As conclusões da comissão foram hoje divulgadas, meses após uma investigação da agência Associated Press (AP) ter noticiado que a direção da OMS tinha sido informada de múltiplas alegações de abuso em 2019.
O diretor-geral da OMS, Tedros Adhanom Ghebreyesus, criou a comissão em outubro, após terem surgido notícias sobre abusos sexuais, durante os esforços da OMS para conter a epidemia de Ébola na RDCongo, de 2018 a 2020. Na altura, o diretor-geral disse que estava "indignado" e que iria agir rapidamente para punir os responsáveis.
Fontes diplomáticas citadas pela agência noticiosa norte-americana afirmaram que quatro pessoas foram despedidas e duas foram suspensas, baseando-se num 'briefing' à porta fechada distribuído a funcionários diplomáticos em Genebra.
A comissão obteve a identidade de 83 alegados perpetradores, congoleses e estrangeiros, tendo, em 21 casos, estabelecido com certeza que os alegados perpetradores eram funcionários da OMS durante a resposta ao Ébola.
A maioria dos alegados perpetradores, de acordo com as conclusões, eram funcionários congoleses contratados de forma temporária que tiraram partido da sua aparente autoridade para obterem favores sexuais.
Em maio, a AP publicou provas de que o médico Michel Yao, um alto funcionário da OMS que supervisionou a resposta ao surto na RDCongo, foi informado de múltiplas alegações de abuso sexual. O médico foi mais tarde promovido e liderou a resposta da OMS ao surto de Ébola na Guiné-Conacri, que terminou em junho.
Também o médico da OMS Jean-Paul Ngandu e outros dois funcionários da agência da ONU assinaram um contrato em que prometiam a compra de terras para uma jovem que Ngandu teria, alegadamente, engravidado. Ngandu disse que tinha sido pressionado a fazê-lo para proteger a reputação da OMS.
Outro médico, Boubacar Diallo, gabou-se da sua relação com o chefe Tedros, da OMS, e ofereceu às mulheres empregos em troca de sexo, disseram três mulheres à AP.
Nas conclusões, a comissão destacou também a entrevista com o líder da OMS, que disse ter sido informado das alegações de abuso apenas após a sua publicação na comunicação social e que desconhecia o caso de Ngandu.

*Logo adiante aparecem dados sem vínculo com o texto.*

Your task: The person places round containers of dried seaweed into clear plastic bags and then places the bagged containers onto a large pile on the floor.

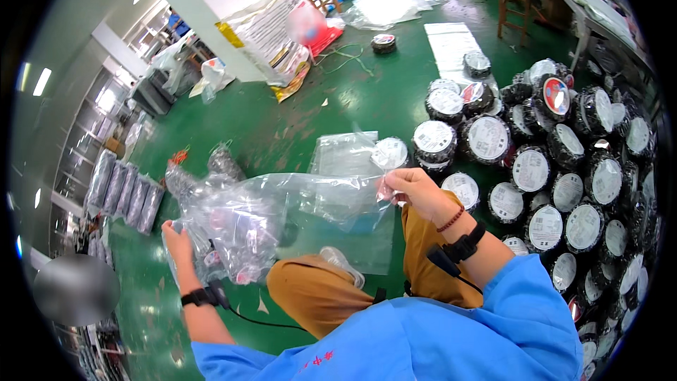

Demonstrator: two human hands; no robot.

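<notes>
A large clear plastic bag (335,187) stretches across in front of my knees. Its left part bulges with wrapped things, some showing red and pale labels; the film's glare hides their kind. My right hand (416,190) pinches the bag's gathered right end between thumb and fingers, above my right knee. At the bulging left side my left hand (178,240) has its fingers closed on the film, thumb side up. Flat sheets of clear plastic film (345,152) lie on the floor just beyond the bag.
Many round black rolls (486,137) with white labels are piled on my right, close to my right arm. Long wrapped bundles (127,190) lie at the left. Farther off are a printed sack (271,35) by a pillar, a wooden stool (513,14) and a table (589,7).
</notes>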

O painel criticou a tendência da OMS para "rejeitar todas as denúncias de exploração e abusos sexual, a menos que sejam feitas por escrito".
Cerca de 50 países, entre os quais Reino Unido, Estados Unidos da América, Canadá e Países Baixos, emitiram, mais tarde, uma declaração em que expressaram a sua "profunda preocupação" sobre a forma como a OMS tem lidado com o abuso sexual.
Em maio, a OMS reconheceu que a sua resposta às suspeitas de abusos sexuais envolvendo funcionários na RDCongo foi "lenta".
Alguns funcionários da OMS mostraram-se insatisfeitos com a forma como a agência lidou com as reclamações.
"Não podemos dar-nos ao luxo de ignorar os sinais de fracasso sistemático e repetido da nossa organização para evitar tais alegados comportamentos e para os abordar de forma justa e atempada", escreveu o comité de pessoal da OMS num 'email' ao pessoal e aos quadros superiores, no mesmo mês.
A décima epidemia de Ébola, a segunda mais mortífera de sempre e que atingiu o país entre agosto de 2018 e junho de 2020, provocou 2.287 mortes em 3.470 casos oficiais.
O vírus Ébola, que provoca febres altas, vómitos e diarreias, foi identificado pela primeira vez em 1976 na RDCongo e deve o seu nome a um rio no norte do país, perto do qual teve origem o primeiro surto.
O Ébola é transmitido entre humanos através de fluidos corporais como sangue ou fezes e tem uma taxa de letalidade muito elevada, que varia entre 50% e 90%, de acordo com a OMS.